Mark Frank has been studying the faces of people lying when the stakes are high for over two decades, being one of the leading authorities in this matter; now, he has some good news for the good guys. According to his latest research, entitled “Executing Facial Control During Deception Situations” people lying can suppress most of their betraying facial expressions, but they cannot suppress all of them.
Frank, PhD, a professor of communication at the University at Buffalo, supervised and wrote the study with former graduate student Carolyn M. Hurley, PhD, and published it in the Journal of Nonverbal Behavior. The study analyzed whether subjects can fully eliminate facial actions like smiles or eyebrow movements when they are telling a lie.
Some of the participants in the study were asked to tell the truth, and some were asked to lie, but regardless of this fact, all 60 of them believed they had fully concealed whether they were lying or not and had a perfect pokerface.
However, Hurley and Frank found that these actions can be reduced, but not eliminated, even though the subjects had been told to hide every expression they could.
“Behavioral countermeasures,” says Frank, “are the strategies engaged by liars to deliberately control face or body behavior to fool lie catchers. Until this study, research had not shown whether or not liars could suppress elements of their facial expression as a countermeasure.
“As a security strategy,” he says, “there is great significance in observing and interpreting nonverbal behavior during an investigative interview, especially when the interviewee is trying to suppress certain expressions.”
The people involved in the study were 33 female and 27 male undergraduate subjects who were instructed to hide their expresions as much as possible.

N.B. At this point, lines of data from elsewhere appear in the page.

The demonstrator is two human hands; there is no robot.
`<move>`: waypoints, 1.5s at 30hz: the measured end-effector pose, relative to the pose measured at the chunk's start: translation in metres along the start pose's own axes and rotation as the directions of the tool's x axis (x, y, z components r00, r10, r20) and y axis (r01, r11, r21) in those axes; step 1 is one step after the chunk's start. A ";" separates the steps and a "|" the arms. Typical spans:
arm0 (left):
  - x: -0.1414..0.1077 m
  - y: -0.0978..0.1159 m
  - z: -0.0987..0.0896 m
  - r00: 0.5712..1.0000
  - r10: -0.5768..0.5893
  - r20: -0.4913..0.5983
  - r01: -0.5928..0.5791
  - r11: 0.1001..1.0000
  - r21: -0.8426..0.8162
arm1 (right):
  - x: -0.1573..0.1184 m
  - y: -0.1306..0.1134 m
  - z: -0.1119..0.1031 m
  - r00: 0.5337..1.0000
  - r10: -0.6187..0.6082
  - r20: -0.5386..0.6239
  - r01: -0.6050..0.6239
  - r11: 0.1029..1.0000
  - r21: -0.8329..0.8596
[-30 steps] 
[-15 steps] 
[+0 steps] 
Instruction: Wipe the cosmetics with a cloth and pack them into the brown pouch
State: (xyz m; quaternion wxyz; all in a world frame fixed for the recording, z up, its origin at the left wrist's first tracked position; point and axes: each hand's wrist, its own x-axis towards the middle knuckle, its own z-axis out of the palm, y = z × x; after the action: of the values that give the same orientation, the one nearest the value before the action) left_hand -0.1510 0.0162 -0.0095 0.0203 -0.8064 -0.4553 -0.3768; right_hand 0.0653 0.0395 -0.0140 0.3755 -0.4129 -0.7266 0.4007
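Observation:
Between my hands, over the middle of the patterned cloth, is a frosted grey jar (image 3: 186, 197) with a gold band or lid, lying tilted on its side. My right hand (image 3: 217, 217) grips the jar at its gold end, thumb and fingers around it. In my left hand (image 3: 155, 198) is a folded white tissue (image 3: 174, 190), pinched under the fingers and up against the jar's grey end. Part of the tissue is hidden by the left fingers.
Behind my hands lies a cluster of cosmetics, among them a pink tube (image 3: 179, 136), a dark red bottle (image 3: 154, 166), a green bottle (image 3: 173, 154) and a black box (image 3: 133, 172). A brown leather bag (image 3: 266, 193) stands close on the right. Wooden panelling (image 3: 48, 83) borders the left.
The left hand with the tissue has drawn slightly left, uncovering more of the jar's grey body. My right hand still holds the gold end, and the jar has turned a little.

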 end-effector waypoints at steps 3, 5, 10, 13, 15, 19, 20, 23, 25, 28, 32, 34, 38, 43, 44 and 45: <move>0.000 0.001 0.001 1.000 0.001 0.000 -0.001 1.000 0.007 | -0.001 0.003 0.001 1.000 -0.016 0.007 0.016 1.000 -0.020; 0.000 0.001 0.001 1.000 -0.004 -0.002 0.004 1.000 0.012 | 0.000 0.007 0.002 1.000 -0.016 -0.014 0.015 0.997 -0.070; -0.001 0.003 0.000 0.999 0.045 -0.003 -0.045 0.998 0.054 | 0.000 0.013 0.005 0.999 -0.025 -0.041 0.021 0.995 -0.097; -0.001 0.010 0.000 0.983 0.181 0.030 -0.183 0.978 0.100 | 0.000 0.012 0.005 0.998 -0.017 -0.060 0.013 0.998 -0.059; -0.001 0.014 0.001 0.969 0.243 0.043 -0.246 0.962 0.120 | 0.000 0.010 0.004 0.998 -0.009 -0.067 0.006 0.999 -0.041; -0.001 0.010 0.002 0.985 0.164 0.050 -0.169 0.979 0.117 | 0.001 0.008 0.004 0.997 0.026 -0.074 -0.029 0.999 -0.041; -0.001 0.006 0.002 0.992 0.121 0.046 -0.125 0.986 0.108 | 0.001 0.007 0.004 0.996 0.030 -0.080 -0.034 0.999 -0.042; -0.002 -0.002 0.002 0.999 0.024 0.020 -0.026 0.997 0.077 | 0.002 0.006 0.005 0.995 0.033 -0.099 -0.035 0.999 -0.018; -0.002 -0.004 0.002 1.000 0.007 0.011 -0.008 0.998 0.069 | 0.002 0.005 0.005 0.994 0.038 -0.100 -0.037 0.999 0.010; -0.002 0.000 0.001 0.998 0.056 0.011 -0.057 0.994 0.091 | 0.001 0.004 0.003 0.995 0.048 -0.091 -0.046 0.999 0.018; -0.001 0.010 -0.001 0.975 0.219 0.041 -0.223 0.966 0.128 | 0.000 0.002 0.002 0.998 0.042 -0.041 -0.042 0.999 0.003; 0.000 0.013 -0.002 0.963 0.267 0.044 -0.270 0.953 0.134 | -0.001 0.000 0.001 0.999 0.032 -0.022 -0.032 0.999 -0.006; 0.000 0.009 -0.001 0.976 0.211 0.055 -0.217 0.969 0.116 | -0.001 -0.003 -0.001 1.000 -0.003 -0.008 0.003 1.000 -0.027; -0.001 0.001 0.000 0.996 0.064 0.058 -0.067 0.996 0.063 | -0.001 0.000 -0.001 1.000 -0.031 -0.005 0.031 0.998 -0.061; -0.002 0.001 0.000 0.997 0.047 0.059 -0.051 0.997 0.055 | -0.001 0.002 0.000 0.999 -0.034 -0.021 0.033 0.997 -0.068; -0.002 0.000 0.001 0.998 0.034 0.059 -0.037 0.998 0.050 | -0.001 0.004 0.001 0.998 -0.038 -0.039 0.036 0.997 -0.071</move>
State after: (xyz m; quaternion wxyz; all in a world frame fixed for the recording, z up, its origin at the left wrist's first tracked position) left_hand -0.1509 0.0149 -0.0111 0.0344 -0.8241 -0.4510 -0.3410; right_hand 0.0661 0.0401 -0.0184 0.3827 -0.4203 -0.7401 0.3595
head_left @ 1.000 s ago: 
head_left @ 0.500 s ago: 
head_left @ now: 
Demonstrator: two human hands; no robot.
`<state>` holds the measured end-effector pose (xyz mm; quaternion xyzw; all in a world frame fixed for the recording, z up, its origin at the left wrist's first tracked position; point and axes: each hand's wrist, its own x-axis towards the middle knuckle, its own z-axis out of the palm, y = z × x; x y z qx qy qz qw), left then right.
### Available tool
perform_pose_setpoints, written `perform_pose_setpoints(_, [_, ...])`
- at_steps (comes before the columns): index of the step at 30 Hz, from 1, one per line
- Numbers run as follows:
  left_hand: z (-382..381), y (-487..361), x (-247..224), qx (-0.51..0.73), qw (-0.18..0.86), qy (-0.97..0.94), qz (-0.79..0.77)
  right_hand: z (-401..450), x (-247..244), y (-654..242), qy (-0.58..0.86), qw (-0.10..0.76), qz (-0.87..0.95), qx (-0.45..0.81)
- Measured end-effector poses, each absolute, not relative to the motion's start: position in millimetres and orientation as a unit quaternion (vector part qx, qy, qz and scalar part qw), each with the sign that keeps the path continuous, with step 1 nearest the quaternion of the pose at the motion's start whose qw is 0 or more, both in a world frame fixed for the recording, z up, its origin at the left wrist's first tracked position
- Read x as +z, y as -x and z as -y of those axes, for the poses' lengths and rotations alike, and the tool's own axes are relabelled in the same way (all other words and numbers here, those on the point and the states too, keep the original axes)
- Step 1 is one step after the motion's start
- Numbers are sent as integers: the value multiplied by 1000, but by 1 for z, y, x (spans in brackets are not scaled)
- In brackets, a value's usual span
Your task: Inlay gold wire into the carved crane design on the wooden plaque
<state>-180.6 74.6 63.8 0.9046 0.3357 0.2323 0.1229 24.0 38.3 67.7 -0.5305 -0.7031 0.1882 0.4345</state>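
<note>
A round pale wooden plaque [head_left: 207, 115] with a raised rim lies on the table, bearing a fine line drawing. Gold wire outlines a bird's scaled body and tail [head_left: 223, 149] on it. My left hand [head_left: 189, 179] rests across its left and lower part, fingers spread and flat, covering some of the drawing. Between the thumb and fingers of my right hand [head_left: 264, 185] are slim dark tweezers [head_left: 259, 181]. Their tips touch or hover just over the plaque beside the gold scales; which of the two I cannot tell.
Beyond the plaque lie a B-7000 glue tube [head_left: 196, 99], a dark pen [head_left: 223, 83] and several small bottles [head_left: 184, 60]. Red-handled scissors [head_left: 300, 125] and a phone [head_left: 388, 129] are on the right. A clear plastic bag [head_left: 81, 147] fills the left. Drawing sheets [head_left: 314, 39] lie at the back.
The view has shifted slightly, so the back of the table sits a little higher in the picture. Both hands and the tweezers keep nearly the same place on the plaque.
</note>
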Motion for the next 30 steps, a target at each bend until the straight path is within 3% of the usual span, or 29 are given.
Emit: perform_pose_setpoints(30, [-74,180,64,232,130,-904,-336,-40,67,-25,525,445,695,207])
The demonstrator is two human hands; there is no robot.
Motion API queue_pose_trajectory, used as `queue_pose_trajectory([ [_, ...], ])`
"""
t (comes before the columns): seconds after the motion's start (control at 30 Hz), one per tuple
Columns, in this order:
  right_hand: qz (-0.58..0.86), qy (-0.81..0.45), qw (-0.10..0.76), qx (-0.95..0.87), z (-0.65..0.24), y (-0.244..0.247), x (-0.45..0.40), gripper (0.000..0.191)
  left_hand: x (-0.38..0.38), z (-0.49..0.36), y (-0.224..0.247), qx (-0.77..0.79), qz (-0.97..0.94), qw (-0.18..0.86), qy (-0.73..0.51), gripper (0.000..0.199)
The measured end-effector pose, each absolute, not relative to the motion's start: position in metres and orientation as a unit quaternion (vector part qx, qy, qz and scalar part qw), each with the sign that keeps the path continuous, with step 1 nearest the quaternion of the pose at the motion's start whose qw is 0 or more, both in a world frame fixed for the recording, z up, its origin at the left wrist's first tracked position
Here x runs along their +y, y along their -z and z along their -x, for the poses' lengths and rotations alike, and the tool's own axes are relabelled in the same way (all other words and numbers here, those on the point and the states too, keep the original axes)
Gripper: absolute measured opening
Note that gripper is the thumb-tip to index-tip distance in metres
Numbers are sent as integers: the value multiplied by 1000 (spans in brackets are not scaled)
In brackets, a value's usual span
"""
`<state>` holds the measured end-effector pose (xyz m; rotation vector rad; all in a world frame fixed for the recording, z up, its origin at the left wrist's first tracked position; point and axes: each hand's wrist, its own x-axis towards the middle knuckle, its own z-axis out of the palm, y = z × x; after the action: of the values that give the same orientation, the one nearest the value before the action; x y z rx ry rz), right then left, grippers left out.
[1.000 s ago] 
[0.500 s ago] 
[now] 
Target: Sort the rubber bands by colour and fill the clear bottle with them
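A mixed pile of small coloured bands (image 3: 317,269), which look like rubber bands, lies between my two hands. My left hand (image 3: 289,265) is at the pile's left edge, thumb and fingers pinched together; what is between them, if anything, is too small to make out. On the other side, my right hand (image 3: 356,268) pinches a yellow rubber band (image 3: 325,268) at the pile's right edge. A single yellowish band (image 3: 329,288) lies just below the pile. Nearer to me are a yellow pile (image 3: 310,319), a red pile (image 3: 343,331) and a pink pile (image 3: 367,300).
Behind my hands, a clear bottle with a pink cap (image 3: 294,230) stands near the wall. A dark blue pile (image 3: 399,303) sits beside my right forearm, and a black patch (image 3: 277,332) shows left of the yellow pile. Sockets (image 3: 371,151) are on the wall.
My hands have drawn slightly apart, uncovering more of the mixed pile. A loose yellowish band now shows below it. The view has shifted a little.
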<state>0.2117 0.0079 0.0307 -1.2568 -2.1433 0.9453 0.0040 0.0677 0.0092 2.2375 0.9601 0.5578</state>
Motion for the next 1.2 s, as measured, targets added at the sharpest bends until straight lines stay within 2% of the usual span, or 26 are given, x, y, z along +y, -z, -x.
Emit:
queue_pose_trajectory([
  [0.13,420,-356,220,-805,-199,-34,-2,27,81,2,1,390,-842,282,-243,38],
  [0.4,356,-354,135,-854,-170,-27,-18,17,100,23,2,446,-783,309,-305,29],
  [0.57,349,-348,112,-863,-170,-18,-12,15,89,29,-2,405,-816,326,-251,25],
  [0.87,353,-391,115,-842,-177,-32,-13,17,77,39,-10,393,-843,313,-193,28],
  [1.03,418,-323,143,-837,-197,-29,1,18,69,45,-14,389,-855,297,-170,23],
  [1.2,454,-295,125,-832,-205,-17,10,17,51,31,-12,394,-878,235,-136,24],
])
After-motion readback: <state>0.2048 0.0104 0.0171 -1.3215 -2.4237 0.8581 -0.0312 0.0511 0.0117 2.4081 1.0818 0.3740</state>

“Based on the research literature on the nature of facial expressions of emotion, the neuroanatomy of the face, emotional suppression research and IPT research,” he says, “we correctly predicted that in interrogations in which deception is a possibility, individuals would be able to significantly reduce their rate and intensity of smiling and brow movements when requested to do so, but would be able to do so to a lesser degree when telling a lie.
Of course, some parts of the face are easier to conceal than the others, and if you’re in this line of work, you know where to search for answers.
“And, since the lower face (and smile in particular) is easier to control than the upper face, we predicted that our subjects would more greatly reduce their rate of smiling, compared to their rate of brow movement, when requested to suppress these actions,” he says, “and that turned out to be the case as well. We can reduce facial movements when trying to suppress them but we can’t eliminate them completely. “Whether we are dealing with highly skilled and motivated liars who have practiced their nonverbal expression in high-stakes scenarios, or untrained individuals who learn from a television program about a particular brow or lip movement that is allegedly a telltale sign of deception,” Frank says, “the findings of this study have important implications for security settings.”